§ **EXERCISE GOAL**
Nothing in the listing below should change; retype it as is.
Top of DATASET RECORDS
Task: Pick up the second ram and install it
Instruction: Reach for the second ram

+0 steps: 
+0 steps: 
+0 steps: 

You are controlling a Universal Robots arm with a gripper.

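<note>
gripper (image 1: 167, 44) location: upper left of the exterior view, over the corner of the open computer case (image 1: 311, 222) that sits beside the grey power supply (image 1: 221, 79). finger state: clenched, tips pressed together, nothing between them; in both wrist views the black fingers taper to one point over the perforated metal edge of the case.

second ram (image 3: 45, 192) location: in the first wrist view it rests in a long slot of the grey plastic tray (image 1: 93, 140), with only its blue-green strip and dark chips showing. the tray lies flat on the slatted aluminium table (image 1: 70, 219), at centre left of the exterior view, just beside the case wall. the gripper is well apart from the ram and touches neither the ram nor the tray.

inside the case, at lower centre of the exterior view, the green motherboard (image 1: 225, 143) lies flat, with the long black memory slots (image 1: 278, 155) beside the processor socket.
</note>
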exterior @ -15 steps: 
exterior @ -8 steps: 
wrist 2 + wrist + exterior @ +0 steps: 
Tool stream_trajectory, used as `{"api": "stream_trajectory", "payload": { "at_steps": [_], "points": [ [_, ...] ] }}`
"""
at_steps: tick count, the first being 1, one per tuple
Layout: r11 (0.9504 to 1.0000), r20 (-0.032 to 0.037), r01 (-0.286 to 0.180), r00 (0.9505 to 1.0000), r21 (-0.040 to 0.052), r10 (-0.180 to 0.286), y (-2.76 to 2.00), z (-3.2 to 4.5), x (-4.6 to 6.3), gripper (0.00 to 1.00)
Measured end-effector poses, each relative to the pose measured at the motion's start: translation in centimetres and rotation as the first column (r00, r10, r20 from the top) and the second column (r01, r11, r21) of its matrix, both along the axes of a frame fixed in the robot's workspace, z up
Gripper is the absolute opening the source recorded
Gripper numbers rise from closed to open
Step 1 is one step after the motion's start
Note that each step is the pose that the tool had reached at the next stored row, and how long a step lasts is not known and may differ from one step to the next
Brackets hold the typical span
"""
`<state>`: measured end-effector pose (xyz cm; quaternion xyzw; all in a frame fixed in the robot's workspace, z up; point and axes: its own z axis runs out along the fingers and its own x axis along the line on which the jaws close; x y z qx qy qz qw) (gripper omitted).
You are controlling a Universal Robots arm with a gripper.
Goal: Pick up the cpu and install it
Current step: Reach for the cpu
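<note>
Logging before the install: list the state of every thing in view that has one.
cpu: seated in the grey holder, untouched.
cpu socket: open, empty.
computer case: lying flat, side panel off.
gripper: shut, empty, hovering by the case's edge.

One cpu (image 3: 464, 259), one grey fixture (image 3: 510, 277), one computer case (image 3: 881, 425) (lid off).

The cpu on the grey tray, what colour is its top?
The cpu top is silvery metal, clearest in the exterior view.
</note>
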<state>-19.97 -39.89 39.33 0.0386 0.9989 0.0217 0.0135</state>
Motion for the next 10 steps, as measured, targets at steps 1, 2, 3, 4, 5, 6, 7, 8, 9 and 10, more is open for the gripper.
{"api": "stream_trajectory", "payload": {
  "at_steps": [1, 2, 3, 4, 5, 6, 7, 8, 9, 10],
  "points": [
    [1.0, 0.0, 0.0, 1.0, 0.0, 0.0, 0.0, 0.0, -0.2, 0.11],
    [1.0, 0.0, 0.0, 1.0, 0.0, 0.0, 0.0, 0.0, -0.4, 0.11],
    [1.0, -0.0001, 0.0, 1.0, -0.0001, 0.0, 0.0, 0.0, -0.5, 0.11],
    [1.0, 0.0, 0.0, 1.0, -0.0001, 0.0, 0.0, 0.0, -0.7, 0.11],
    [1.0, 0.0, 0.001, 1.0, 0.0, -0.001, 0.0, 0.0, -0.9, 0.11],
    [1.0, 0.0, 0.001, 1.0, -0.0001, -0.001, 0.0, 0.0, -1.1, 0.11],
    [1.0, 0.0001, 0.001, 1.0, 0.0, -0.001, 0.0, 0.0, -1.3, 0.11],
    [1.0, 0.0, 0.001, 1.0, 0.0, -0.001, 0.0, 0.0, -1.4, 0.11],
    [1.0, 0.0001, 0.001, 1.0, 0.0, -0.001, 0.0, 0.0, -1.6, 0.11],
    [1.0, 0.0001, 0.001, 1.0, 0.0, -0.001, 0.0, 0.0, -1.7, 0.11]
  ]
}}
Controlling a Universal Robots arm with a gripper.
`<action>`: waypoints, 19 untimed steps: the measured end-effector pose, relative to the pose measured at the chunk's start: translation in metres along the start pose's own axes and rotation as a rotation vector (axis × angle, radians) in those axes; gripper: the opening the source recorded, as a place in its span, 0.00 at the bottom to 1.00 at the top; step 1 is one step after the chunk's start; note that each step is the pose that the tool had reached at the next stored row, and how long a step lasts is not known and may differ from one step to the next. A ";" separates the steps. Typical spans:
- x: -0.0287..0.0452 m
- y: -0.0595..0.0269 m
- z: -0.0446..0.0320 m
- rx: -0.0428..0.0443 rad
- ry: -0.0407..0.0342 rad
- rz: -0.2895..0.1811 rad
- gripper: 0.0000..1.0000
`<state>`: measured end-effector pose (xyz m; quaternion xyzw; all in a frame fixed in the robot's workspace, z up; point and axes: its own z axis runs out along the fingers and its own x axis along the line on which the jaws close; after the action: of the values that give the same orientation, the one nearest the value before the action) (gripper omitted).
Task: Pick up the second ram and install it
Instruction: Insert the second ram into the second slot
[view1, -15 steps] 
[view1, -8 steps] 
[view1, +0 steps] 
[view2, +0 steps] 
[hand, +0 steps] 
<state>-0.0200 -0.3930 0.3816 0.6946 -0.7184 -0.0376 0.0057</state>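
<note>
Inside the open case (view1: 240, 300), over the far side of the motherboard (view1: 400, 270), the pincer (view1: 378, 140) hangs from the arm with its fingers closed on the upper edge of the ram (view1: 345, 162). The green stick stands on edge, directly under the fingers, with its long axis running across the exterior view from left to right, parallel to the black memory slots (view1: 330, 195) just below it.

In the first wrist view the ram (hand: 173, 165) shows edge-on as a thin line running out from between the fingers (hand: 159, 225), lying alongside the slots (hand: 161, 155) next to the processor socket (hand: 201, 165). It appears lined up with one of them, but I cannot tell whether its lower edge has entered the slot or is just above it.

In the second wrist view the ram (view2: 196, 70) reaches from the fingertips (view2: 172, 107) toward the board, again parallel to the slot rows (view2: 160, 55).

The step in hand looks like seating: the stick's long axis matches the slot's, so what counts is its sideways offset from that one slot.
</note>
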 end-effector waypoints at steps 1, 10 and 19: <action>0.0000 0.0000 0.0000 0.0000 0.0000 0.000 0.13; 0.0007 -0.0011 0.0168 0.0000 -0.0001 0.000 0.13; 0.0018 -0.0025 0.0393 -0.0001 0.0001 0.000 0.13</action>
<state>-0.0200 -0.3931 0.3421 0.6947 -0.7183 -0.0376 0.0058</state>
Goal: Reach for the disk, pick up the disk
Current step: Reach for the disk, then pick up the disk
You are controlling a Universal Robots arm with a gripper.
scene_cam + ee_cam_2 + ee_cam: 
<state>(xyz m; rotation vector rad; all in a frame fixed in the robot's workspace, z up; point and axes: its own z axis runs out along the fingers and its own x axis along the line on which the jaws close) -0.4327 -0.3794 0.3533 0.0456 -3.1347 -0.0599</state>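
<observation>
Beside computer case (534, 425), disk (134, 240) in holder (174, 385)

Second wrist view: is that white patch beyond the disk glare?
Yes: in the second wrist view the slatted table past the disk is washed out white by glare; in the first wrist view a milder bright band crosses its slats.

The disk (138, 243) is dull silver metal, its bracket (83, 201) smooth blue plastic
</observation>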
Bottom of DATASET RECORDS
§ **RESULT**
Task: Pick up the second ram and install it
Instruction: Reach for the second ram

+0 steps: 
+0 steps: 
+0 steps: 

You are controlling a Universal Robots arm with a gripper.

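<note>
gripper (image 1: 167, 44) location: upper left of the exterior view, over the corner of the open computer case (image 1: 311, 222) that sits beside the grey power supply (image 1: 221, 79). finger state: clenched, tips pressed together, nothing between them; in both wrist views the black fingers taper to one point over the perforated metal edge of the case.

second ram (image 3: 45, 192) location: in the first wrist view it rests in a long slot of the grey plastic tray (image 1: 93, 140), with only its blue-green strip and dark chips showing. the tray lies flat on the slatted aluminium table (image 1: 70, 219), at centre left of the exterior view, just beside the case wall. the gripper is well apart from the ram and touches neither the ram nor the tray.

inside the case, at lower centre of the exterior view, the green motherboard (image 1: 225, 143) lies flat, with the long black memory slots (image 1: 278, 155) beside the processor socket.
</note>
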exterior @ -15 steps: 
exterior @ -8 steps: 
wrist 2 + wrist + exterior @ +0 steps: 
Tool stream_trajectory, used as `{"api": "stream_trajectory", "payload": { "at_steps": [_], "points": [ [_, ...] ] }}`
"""
at_steps: tick count, the first being 1, one per tuple
Layout: r11 (0.9504 to 1.0000), r20 (-0.032 to 0.037), r01 (-0.286 to 0.180), r00 (0.9505 to 1.0000), r21 (-0.040 to 0.052), r10 (-0.180 to 0.286), y (-2.76 to 2.00), z (-3.2 to 4.5), x (-4.6 to 6.3), gripper (0.00 to 1.00)
Measured end-effector poses, each relative to the pose measured at the motion's start: translation in centimetres and rotation as the first column (r00, r10, r20 from the top) and the second column (r01, r11, r21) of its matrix, both along the axes of a frame fixed in the robot's workspace, z up
Gripper is the absolute opening the source recorded
Gripper numbers rise from closed to open
Step 1 is one step after the motion's start
Note that each step is the pose that the tool had reached at the next stored row, and how long a step lasts is not known and may differ from one step to the next
Brackets hold the typical span
"""
`<state>`: measured end-effector pose (xyz cm; quaternion xyzw; all in a frame fixed in the robot's workspace, z up; point and axes: its own z axis runs out along the fingers and its own x axis along the line on which the jaws close; x y z qx qy qz qw) (gripper omitted).
You are controlling a Universal Robots arm with a gripper.
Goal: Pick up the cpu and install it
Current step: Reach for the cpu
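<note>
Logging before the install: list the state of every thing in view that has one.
cpu: seated in the grey holder, untouched.
cpu socket: open, empty.
computer case: lying flat, side panel off.
gripper: shut, empty, hovering by the case's edge.

One cpu (image 3: 464, 259), one grey fixture (image 3: 510, 277), one computer case (image 3: 881, 425) (lid off).

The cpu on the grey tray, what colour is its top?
The cpu top is silvery metal, clearest in the exterior view.
</note>
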<state>-19.97 -39.89 39.33 0.0386 0.9989 0.0217 0.0135</state>
Motion for the next 10 steps, as measured, targets at steps 1, 2, 3, 4, 5, 6, 7, 8, 9 and 10, more is open for the gripper.
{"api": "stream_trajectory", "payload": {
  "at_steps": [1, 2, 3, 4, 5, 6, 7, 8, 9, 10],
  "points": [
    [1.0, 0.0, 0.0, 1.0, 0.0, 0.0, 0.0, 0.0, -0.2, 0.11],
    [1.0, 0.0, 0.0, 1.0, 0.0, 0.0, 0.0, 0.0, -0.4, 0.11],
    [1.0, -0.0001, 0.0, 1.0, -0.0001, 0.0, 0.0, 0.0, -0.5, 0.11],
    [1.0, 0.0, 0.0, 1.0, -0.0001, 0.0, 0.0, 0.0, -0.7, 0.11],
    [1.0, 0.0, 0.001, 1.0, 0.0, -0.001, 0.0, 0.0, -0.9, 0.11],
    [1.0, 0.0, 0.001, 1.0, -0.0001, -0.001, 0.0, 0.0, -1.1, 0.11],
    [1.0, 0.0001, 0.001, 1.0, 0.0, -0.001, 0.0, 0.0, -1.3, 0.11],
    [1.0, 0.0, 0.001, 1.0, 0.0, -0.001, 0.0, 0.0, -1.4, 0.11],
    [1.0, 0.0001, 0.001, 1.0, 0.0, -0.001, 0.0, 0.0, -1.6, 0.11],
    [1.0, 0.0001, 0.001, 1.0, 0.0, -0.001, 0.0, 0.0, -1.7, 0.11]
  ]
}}
Controlling a Universal Robots arm with a gripper.
`<action>`: waypoints, 19 untimed steps: the measured end-effector pose, relative to the pose measured at the chunk's start: translation in metres along the start pose's own axes and rotation as a rotation vector (axis × angle, radians) in those axes; gripper: the opening the source recorded, as a place in its span, 0.00 at the bottom to 1.00 at the top; step 1 is one step after the chunk's start; note that each step is the pose that the tool had reached at the next stored row, and how long a step lasts is not known and may differ from one step to the next. A ";" separates the steps. Typical spans:
- x: -0.0287..0.0452 m
- y: -0.0595..0.0269 m
- z: -0.0446..0.0320 m
- rx: -0.0428..0.0443 rad
- ry: -0.0407..0.0342 rad
- rz: -0.2895..0.1811 rad
- gripper: 0.0000..1.0000
`<state>`: measured end-effector pose (xyz m; quaternion xyzw; all in a frame fixed in the robot's workspace, z up; point and axes: its own z axis runs out along the fingers and its own x axis along the line on which the jaws close; after the action: of the values that give the same orientation, the one nearest the value before the action) (gripper omitted).
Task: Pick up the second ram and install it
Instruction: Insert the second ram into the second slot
[view1, -15 steps] 
[view1, -8 steps] 
[view1, +0 steps] 
[view2, +0 steps] 
[hand, +0 steps] 
<state>-0.0200 -0.3930 0.3816 0.6946 -0.7184 -0.0376 0.0057</state>
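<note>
Inside the open case (view1: 240, 300), over the far side of the motherboard (view1: 400, 270), the pincer (view1: 378, 140) hangs from the arm with its fingers closed on the upper edge of the ram (view1: 345, 162). The green stick stands on edge, directly under the fingers, with its long axis running across the exterior view from left to right, parallel to the black memory slots (view1: 330, 195) just below it.

In the first wrist view the ram (hand: 173, 165) shows edge-on as a thin line running out from between the fingers (hand: 159, 225), lying alongside the slots (hand: 161, 155) next to the processor socket (hand: 201, 165). It appears lined up with one of them, but I cannot tell whether its lower edge has entered the slot or is just above it.

In the second wrist view the ram (view2: 196, 70) reaches from the fingertips (view2: 172, 107) toward the board, again parallel to the slot rows (view2: 160, 55).

The step in hand looks like seating: the stick's long axis matches the slot's, so what counts is its sideways offset from that one slot.
</note>
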 end-effector waypoints at steps 1, 10 and 19: <action>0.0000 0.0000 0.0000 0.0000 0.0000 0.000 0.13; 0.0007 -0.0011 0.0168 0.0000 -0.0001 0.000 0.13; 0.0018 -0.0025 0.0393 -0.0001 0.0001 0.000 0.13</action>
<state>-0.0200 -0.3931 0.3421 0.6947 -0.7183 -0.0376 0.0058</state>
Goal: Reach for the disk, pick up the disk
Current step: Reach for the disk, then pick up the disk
You are controlling a Universal Robots arm with a gripper.
scene_cam + ee_cam_2 + ee_cam: 
<state>(xyz m; rotation vector rad; all in a frame fixed in the robot's workspace, z up; point and axes: its own z axis runs out along the fingers and its own x axis along the line on which the jaws close) -0.4327 -0.3794 0.3533 0.0456 -3.1347 -0.0599</state>
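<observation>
Beside computer case (534, 425), disk (134, 240) in holder (174, 385)

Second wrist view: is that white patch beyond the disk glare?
Yes: in the second wrist view the slatted table past the disk is washed out white by glare; in the first wrist view a milder bright band crosses its slats.

The disk (138, 243) is dull silver metal, its bracket (83, 201) smooth blue plastic
</observation>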

Here the exercise is finished.